═══ INPUT DATA

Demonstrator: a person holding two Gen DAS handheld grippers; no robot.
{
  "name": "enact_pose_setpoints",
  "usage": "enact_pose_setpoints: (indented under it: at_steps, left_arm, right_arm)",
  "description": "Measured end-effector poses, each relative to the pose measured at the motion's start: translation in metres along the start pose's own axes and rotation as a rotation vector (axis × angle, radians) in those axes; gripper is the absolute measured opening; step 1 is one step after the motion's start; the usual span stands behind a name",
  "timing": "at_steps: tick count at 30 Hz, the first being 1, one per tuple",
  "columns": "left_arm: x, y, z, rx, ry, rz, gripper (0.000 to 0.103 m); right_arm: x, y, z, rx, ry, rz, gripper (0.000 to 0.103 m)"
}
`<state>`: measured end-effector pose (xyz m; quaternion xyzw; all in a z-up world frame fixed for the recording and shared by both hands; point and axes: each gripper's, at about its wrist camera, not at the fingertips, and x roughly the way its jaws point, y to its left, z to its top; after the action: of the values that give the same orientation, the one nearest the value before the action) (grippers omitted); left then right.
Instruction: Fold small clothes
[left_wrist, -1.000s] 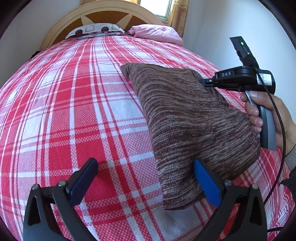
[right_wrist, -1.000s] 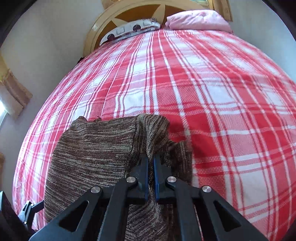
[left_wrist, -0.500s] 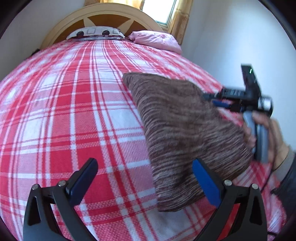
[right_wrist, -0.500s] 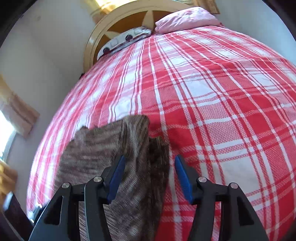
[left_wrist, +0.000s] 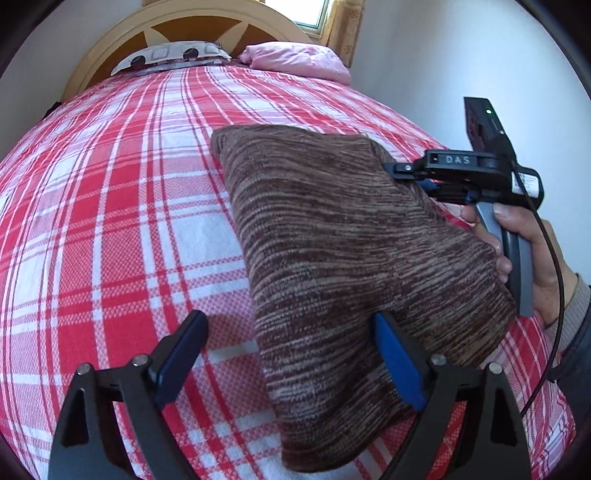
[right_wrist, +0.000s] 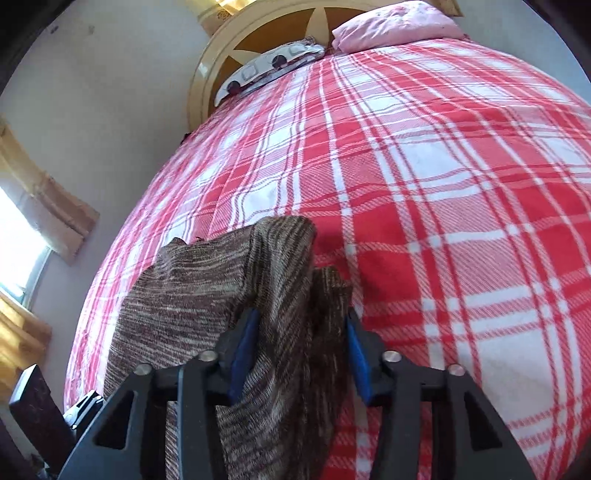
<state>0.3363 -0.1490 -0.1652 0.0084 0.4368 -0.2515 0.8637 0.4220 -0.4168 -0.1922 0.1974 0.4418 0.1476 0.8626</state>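
Left tongs (left_wrist: 288, 354): jaws stand wide apart, having just closed a little. The near-left corner of the brown knit garment (left_wrist: 332, 258) lies between them; the right-hand blue pad sits against or just over the cloth, the left-hand pad is clear above the bedspread (left_wrist: 110, 221). No clamp.

Right tongs (right_wrist: 299, 350): jaws part-way apart and just closing, straddling a raised fold of the garment (right_wrist: 221, 302). Cloth bunches between the blue pads; whether the pads press on it I cannot tell, since the knit hides the inner faces. From the left wrist view the right tongs (left_wrist: 424, 181) meet the far-right edge of the garment, with the person's hand (left_wrist: 517, 240) on the grip behind.

Garment: brown and beige marled knit, fine horizontal streaks, lying in a rough, already doubled-over shape on the red-and-white checked bedspread, towards its right side. Edges are rounded and thick, which suggests more than one layer. One flap stands up at the right tongs.

Handling, judged: soft, limp, light; the knit should stretch and sag rather than hold a crease. Not slippery, and likely to cling to the woven bedspread when dragged. Best hold is at corners or a folded edge, catching all layers, so the under-layer does not trail.

Beyond: two pillows (left_wrist: 295, 62) and a wooden headboard (left_wrist: 110, 48) at the far end.
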Motion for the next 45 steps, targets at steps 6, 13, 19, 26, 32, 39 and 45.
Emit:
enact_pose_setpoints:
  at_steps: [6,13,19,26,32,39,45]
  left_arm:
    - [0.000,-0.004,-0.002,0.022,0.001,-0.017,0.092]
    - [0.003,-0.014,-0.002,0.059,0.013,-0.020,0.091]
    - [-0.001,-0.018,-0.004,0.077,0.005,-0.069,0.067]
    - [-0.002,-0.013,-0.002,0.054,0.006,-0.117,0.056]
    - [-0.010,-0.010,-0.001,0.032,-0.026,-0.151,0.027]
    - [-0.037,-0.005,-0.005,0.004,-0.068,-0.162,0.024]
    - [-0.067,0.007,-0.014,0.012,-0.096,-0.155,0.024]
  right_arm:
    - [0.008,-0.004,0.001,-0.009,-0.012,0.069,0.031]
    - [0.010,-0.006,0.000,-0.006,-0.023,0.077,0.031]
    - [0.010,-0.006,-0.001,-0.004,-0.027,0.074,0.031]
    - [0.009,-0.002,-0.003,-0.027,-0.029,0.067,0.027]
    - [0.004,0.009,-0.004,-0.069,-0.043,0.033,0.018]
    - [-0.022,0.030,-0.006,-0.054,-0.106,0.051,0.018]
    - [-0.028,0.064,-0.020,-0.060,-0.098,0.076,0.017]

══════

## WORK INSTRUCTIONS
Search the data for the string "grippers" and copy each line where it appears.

## ANSWER AREA
Demonstrator: a person holding two Gen DAS handheld grippers; no robot.
`<state>`: measured end-effector pose (xyz m; quaternion xyzw; all in a z-up world frame fixed for the recording and shared by both hands; point and axes: each gripper's, at about its wrist camera, not at the fingertips, and x roughly the way its jaws point, y to its left, z to its top; after the action: of the values that give the same orientation, the one nearest the value before the action) (grippers omitted); left then right.

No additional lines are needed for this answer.